Interior de Reidratação Gênica

Estamos suspensos dentro de um núcleo sincicial de um bdelloide, no exato instante em que a reidratação começa, e o universo ao nosso redor é âmbar antigo a tornar-se lentamente cristal. A partir do plano equatorial abaixo de nós, uma frente de água em rede de hidrogênio sobe como uma maré de cristal líquido — não água comum, mas uma arquitetura geométrica de ordem crescente que refrata a luz interior em planos prismáticos, devolvendo viscosidade e vida a cada zona que toca.

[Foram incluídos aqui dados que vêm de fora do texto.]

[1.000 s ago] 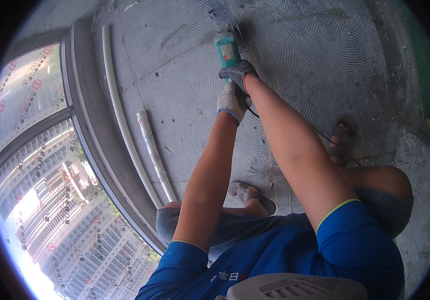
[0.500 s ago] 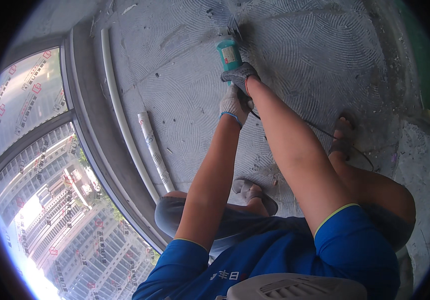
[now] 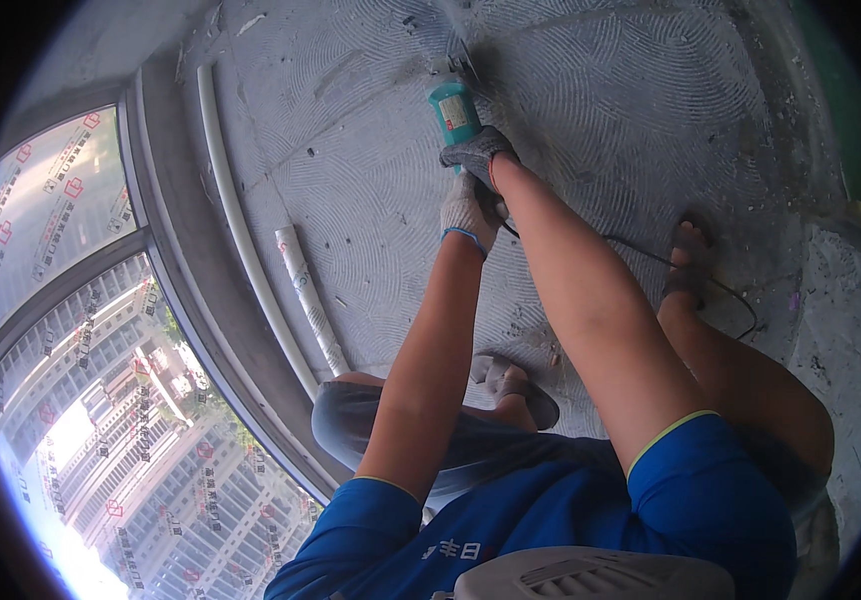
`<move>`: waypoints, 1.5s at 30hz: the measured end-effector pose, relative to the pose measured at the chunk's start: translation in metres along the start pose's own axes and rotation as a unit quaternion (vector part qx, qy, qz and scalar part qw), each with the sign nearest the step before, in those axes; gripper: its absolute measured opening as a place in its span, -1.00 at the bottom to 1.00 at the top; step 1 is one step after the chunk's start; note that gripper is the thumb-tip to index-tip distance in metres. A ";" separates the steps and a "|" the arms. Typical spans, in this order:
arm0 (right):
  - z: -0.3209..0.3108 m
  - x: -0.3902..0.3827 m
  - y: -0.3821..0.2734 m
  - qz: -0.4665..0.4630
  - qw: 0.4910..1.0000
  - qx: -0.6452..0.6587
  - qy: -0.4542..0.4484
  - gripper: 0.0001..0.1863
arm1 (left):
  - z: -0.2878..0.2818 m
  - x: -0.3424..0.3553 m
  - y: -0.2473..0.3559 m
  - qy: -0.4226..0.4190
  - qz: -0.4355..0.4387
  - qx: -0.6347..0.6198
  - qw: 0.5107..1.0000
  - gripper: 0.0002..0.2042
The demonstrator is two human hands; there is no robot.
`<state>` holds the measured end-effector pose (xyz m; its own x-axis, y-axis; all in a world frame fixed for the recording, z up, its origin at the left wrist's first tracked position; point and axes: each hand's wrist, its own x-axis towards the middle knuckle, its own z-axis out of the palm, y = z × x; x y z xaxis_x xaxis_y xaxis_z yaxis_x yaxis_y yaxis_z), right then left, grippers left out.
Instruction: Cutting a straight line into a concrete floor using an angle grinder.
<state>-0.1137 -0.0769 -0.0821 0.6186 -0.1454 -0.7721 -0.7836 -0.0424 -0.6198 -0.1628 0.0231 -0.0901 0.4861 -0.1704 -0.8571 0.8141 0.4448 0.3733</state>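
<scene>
A teal angle grinder [image 3: 455,112] is held out ahead at the top of the view. Its disc end [image 3: 462,68] meets the floor, with a dark smudge and greyish haze beside it. My right hand [image 3: 480,152], in a dark grey glove, wraps round the middle of the body. Just behind it, my left hand [image 3: 470,207], in a paler knit glove with a blue cuff, grips the rear end. My fingers are partly hidden by the gloves and the tool. A black cord [image 3: 640,247] trails from the rear toward my right foot.
The grey concrete floor [image 3: 380,240] has curved comb ridges and bits of debris. Along the left lie a long white pipe [image 3: 235,215] and a shorter wrapped tube [image 3: 308,300], by a framed window [image 3: 60,210]. My sandalled feet flank the work, the right one [image 3: 688,255] near the cord.
The grinder has shifted very slightly to the left, with both hands still on it. The view has moved a little too, and the cord near my right foot lies slightly differently.
</scene>
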 end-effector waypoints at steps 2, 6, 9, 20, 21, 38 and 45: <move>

O envelope nuclear curva-se em torno de nós como a superfície interna de uma vasta cúpula translúcida, suas membranas em pérola cerosa perfuradas por poros em forma de barril escancarados, seus canais centrais dilatados ao máximo para admitir as primeiras moléculas reativas. Em suspensão na penumbra âmbar que se reanima, quatro linhagens de cromatina entrelaçam-se num dossel denso: espirais violeta-vermelhas de cromossomos endógenos em arcos largos, sequências bacterianas em névoa mel sinuosa enroscada ao redor delas, fragmentos fúngicos em azul glacial semi-transparente à deriva como véus, e os fios mais finos de todos — DNA de algas em verde-pálido com qualidade quase bioluminescente, vestígios de ancestrais fotossintéticos incorporados ao longo do tempo geológico por transferência horizontal de genes durante incontáveis ciclos de dessecação e renascimento. Não há bordas aqui, apenas membranas concêntricas curvando-se em todas as direções, um cosmos cujas paredes são vivas e estão se abrindo.